Problem description
Take the listing and print it in full, exactly as given.

Source information
★ ★ ★ ★
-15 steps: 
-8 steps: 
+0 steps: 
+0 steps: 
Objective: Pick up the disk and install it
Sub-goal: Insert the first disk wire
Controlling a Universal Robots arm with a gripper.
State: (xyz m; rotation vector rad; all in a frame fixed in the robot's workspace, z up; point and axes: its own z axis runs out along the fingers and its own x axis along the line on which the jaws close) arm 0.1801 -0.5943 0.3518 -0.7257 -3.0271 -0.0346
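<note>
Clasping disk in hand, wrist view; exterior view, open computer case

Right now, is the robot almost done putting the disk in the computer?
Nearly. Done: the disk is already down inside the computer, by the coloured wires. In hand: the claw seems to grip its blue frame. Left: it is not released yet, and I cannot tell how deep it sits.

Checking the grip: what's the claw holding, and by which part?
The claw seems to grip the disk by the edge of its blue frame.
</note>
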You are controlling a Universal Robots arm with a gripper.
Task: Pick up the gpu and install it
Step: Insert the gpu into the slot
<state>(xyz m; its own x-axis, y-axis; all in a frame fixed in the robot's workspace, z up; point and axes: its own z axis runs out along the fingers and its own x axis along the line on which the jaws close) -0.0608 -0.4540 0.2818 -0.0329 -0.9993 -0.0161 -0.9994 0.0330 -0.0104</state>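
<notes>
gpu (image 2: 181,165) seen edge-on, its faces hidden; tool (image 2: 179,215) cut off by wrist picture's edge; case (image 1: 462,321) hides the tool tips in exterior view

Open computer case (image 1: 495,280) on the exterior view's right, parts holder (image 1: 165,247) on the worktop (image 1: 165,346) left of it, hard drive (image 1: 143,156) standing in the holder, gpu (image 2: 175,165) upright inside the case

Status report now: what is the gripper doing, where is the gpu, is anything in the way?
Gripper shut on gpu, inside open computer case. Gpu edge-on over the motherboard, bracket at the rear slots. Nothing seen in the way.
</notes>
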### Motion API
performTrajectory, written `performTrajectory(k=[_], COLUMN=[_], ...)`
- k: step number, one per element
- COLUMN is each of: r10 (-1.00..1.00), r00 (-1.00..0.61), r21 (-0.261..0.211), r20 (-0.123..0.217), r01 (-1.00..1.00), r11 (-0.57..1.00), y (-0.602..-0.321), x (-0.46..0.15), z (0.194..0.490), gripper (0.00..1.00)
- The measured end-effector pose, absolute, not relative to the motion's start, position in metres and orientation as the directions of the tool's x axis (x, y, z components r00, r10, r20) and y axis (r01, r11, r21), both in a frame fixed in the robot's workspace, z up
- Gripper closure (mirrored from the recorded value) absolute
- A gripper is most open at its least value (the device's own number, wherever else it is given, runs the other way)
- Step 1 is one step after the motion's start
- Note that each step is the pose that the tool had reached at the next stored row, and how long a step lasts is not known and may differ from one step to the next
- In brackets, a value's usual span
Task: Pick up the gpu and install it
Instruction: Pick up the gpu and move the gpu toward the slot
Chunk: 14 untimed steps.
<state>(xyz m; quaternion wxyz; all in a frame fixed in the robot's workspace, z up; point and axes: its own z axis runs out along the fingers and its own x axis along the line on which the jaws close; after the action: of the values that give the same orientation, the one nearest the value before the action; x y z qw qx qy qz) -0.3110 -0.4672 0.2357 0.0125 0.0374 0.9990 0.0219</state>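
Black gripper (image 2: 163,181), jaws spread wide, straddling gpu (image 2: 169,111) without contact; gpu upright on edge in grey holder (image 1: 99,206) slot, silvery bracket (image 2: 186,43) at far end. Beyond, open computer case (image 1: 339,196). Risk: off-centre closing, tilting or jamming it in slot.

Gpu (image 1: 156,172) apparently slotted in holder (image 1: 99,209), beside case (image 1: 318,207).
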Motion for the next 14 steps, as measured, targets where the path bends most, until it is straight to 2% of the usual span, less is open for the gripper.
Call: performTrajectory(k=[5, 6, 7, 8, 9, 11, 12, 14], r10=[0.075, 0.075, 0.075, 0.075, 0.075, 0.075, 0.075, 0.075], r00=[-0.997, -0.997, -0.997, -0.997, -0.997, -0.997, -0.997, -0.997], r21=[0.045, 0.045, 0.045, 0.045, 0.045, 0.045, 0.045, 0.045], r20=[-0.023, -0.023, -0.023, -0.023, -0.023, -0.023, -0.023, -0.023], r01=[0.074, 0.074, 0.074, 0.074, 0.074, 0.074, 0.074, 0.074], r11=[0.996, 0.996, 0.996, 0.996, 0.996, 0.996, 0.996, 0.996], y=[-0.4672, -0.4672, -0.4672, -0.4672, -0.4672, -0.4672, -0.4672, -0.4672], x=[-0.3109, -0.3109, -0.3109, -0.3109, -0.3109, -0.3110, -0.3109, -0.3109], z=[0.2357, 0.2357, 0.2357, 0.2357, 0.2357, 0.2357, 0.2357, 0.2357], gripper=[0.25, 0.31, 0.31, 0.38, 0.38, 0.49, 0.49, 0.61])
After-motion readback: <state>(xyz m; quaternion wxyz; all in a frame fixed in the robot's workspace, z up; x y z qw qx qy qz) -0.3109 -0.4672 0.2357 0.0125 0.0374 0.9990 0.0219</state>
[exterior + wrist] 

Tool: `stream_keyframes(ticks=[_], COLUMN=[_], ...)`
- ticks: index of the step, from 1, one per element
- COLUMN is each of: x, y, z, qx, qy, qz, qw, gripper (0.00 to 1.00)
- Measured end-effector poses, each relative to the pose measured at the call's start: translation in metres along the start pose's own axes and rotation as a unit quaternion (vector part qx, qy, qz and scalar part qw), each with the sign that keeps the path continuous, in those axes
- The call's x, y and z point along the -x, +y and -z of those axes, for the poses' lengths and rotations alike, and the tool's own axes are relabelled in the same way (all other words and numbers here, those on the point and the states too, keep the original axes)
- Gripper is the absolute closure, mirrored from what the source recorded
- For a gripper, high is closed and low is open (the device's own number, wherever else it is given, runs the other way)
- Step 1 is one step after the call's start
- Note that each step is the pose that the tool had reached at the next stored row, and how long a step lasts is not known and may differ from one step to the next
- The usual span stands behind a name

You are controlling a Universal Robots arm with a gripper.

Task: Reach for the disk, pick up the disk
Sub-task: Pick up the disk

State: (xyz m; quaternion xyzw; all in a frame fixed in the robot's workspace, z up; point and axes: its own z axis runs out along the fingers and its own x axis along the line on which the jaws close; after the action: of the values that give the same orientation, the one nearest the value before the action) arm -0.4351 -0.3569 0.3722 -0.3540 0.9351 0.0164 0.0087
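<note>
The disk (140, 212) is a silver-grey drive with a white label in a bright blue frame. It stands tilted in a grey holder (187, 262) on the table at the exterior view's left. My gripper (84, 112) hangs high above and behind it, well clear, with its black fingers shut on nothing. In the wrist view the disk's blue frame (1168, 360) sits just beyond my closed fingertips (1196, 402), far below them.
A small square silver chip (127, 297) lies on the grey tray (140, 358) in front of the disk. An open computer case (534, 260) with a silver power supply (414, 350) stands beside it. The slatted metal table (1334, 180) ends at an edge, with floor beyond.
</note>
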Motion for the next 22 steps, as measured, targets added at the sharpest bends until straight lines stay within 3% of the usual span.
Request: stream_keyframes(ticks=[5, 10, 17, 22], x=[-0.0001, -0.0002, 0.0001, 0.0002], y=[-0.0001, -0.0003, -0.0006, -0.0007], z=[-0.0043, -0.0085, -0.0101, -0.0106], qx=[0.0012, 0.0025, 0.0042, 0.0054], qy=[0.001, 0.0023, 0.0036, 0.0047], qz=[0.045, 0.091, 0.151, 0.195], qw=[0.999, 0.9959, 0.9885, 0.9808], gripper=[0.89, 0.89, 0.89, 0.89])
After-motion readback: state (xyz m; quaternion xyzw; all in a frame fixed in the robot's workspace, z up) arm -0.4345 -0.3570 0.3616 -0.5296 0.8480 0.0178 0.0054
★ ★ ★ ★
Answer area
-15 steps: 
-8 steps: 
+0 steps: 
+0 steps: 
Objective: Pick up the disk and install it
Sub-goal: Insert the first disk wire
Controlling a Universal Robots arm with a gripper.
State: (xyz m; rotation vector rad; all in a frame fixed in the robot's workspace, z up; point and axes: its own z axis runs out along the fingers and its own x axis along the line on which the jaws close) arm 0.1801 -0.5943 0.3518 -0.7257 -3.0271 -0.0346
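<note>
Clasping disk in hand, wrist view; exterior view, open computer case

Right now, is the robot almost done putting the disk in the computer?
Nearly. Done: the disk is already down inside the computer, by the coloured wires. In hand: the claw seems to grip its blue frame. Left: it is not released yet, and I cannot tell how deep it sits.

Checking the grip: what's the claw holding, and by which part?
The claw seems to grip the disk by the edge of its blue frame.
</note>
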You are controlling a Universal Robots arm with a gripper.
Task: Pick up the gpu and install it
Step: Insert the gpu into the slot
<state>(xyz m; its own x-axis, y-axis; all in a frame fixed in the robot's workspace, z up; point and axes: its own z axis runs out along the fingers and its own x axis along the line on which the jaws close) -0.0608 -0.4540 0.2818 -0.0329 -0.9993 -0.0161 -0.9994 0.0330 -0.0104</state>
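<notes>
gpu (image 2: 181,165) seen edge-on, its faces hidden; tool (image 2: 179,215) cut off by wrist picture's edge; case (image 1: 462,321) hides the tool tips in exterior view

Open computer case (image 1: 495,280) on the exterior view's right, parts holder (image 1: 165,247) on the worktop (image 1: 165,346) left of it, hard drive (image 1: 143,156) standing in the holder, gpu (image 2: 175,165) upright inside the case

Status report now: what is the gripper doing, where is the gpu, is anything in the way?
Gripper shut on gpu, inside open computer case. Gpu edge-on over the motherboard, bracket at the rear slots. Nothing seen in the way.
</notes>
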### Motion API
performTrajectory, written `performTrajectory(k=[_], COLUMN=[_], ...)`
- k: step number, one per element
- COLUMN is each of: r10 (-1.00..1.00), r00 (-1.00..0.61), r21 (-0.261..0.211), r20 (-0.123..0.217), r01 (-1.00..1.00), r11 (-0.57..1.00), y (-0.602..-0.321), x (-0.46..0.15), z (0.194..0.490), gripper (0.00..1.00)
- The measured end-effector pose, absolute, not relative to the motion's start, position in metres and orientation as the directions of the tool's x axis (x, y, z components r00, r10, r20) and y axis (r01, r11, r21), both in a frame fixed in the robot's workspace, z up
- Gripper closure (mirrored from the recorded value) absolute
- A gripper is most open at its least value (the device's own number, wherever else it is given, runs the other way)
- Step 1 is one step after the motion's start
- Note that each step is the pose that the tool had reached at the next stored row, and how long a step lasts is not known and may differ from one step to the next
- In brackets, a value's usual span
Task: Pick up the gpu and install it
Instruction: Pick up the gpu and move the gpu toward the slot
Chunk: 14 untimed steps.
<state>(xyz m; quaternion wxyz; all in a frame fixed in the robot's workspace, z up; point and axes: its own z axis runs out along the fingers and its own x axis along the line on which the jaws close; after the action: of the values that give the same orientation, the one nearest the value before the action; x y z qw qx qy qz) -0.3110 -0.4672 0.2357 0.0125 0.0374 0.9990 0.0219</state>
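Black gripper (image 2: 163,181), jaws spread wide, straddling gpu (image 2: 169,111) without contact; gpu upright on edge in grey holder (image 1: 99,206) slot, silvery bracket (image 2: 186,43) at far end. Beyond, open computer case (image 1: 339,196). Risk: off-centre closing, tilting or jamming it in slot.

Gpu (image 1: 156,172) apparently slotted in holder (image 1: 99,209), beside case (image 1: 318,207).
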Motion for the next 14 steps, as measured, targets where the path bends most, until it is straight to 2% of the usual span, less is open for the gripper.
Call: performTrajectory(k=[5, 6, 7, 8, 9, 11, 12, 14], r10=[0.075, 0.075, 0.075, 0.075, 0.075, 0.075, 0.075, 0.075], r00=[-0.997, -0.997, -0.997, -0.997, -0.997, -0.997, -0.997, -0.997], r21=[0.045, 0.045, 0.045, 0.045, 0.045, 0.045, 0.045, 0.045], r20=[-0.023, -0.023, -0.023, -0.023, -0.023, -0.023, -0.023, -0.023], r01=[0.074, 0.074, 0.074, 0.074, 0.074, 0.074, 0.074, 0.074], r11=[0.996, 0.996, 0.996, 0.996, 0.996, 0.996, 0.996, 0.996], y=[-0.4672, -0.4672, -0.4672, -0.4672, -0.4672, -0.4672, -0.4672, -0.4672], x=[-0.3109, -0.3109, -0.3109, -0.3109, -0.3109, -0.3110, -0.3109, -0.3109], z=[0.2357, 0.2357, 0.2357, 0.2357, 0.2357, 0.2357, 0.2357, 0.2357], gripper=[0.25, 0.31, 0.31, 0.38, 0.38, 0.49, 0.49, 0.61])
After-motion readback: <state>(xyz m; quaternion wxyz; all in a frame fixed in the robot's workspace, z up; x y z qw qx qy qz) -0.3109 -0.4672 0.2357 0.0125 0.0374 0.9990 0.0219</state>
[exterior + wrist] 

Tool: `stream_keyframes(ticks=[_], COLUMN=[_], ...)`
- ticks: index of the step, from 1, one per element
- COLUMN is each of: x, y, z, qx, qy, qz, qw, gripper (0.00 to 1.00)
- Measured end-effector poses, each relative to the pose measured at the call's start: translation in metres along the start pose's own axes and rotation as a unit quaternion (vector part qx, qy, qz and scalar part qw), each with the sign that keeps the path continuous, in those axes
- The call's x, y and z point along the -x, +y and -z of those axes, for the poses' lengths and rotations alike, and the tool's own axes are relabelled in the same way (all other words and numbers here, those on the point and the states too, keep the original axes)
- Gripper is the absolute closure, mirrored from what the source recorded
- For a gripper, high is closed and low is open (the device's own number, wherever else it is given, runs the other way)
- Step 1 is one step after the call's start
- Note that each step is the pose that the tool had reached at the next stored row, and how long a step lasts is not known and may differ from one step to the next
- The usual span stands behind a name

You are controlling a Universal Robots arm with a gripper.

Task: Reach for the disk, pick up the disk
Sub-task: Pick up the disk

State: (xyz m; quaternion xyzw; all in a frame fixed in the robot's workspace, z up; point and axes: its own z axis runs out along the fingers and its own x axis along the line on which the jaws close; after the action: of the values that give the same orientation, the one nearest the value before the action) arm -0.4351 -0.3569 0.3722 -0.3540 0.9351 0.0164 0.0087
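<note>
The disk (140, 212) is a silver-grey drive with a white label in a bright blue frame. It stands tilted in a grey holder (187, 262) on the table at the exterior view's left. My gripper (84, 112) hangs high above and behind it, well clear, with its black fingers shut on nothing. In the wrist view the disk's blue frame (1168, 360) sits just beyond my closed fingertips (1196, 402), far below them.
A small square silver chip (127, 297) lies on the grey tray (140, 358) in front of the disk. An open computer case (534, 260) with a silver power supply (414, 350) stands beside it. The slatted metal table (1334, 180) ends at an edge, with floor beyond.
</note>
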Motion for the next 22 steps, as measured, targets added at the sharpest bends until straight lines stay within 3% of the usual span.
Request: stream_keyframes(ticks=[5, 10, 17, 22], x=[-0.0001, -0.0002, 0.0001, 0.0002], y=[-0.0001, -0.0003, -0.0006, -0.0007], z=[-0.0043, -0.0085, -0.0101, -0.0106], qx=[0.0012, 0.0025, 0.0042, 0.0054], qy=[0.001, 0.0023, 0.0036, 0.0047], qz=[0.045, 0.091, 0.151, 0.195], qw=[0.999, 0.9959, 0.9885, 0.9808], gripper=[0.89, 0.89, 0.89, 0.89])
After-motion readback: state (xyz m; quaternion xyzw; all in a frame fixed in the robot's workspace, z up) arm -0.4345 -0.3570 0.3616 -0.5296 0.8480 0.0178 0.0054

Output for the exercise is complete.